▸ **Directions**: Reproduce only the lines of the material below that start at the line containing "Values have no" and stop at the line containing "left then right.". Keep both end lines.

▸ **Exercise data**:

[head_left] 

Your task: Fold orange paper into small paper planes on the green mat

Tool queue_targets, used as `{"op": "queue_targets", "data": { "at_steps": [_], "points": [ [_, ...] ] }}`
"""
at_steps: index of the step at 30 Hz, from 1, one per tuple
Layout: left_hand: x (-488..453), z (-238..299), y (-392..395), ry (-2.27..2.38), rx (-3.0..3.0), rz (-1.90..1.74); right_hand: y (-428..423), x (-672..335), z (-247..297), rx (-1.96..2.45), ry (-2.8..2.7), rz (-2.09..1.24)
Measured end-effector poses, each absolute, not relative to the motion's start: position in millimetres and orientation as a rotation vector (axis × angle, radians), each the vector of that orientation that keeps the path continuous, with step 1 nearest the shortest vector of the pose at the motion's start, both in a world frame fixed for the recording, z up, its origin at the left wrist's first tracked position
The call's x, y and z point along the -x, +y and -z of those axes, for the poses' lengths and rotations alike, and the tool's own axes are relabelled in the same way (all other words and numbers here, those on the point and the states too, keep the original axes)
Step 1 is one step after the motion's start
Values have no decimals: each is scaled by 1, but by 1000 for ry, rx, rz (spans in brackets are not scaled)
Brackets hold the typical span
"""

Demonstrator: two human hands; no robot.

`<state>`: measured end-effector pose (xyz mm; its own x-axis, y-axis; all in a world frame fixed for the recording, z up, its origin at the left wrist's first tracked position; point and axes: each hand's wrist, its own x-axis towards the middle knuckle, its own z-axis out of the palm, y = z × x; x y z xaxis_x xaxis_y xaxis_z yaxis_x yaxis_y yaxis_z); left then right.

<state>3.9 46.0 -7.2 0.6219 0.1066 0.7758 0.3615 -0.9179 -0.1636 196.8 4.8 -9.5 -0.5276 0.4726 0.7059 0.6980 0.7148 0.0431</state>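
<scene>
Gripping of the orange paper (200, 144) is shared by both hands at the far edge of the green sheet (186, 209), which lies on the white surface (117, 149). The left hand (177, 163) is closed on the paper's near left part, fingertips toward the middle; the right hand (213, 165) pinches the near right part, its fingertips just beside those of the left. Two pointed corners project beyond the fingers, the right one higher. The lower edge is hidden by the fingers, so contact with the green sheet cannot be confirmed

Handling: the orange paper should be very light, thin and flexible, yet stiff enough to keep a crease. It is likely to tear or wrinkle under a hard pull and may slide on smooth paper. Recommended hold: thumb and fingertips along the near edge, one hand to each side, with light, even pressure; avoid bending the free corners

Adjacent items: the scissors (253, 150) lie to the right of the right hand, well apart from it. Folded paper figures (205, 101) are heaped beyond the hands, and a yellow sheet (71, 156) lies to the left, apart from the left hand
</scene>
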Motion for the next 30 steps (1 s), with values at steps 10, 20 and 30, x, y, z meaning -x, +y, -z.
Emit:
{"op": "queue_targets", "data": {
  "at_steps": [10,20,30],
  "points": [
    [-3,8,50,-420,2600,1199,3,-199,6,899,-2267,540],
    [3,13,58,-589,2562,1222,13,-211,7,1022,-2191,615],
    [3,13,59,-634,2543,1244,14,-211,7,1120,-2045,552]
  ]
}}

▸ **Task answer**:
Values have no decimals: each is scaled by 1, but by 1000 for ry, rx, rz (spans in brackets are not scaled)
Brackets hold the typical span
"""

Demonstrator: two human hands; no robot.

`<state>`: measured end-effector pose (xyz mm; its own x-axis, y-axis; all in a world frame fixed for the recording, z up, its origin at the left wrist's first tracked position; point and axes: each hand's wrist, its own x-axis towards the middle knuckle, its own z-axis out of the palm, y = z × x; x y z xaxis_x xaxis_y xaxis_z yaxis_x yaxis_y yaxis_z); left then right.

That concludes the answer.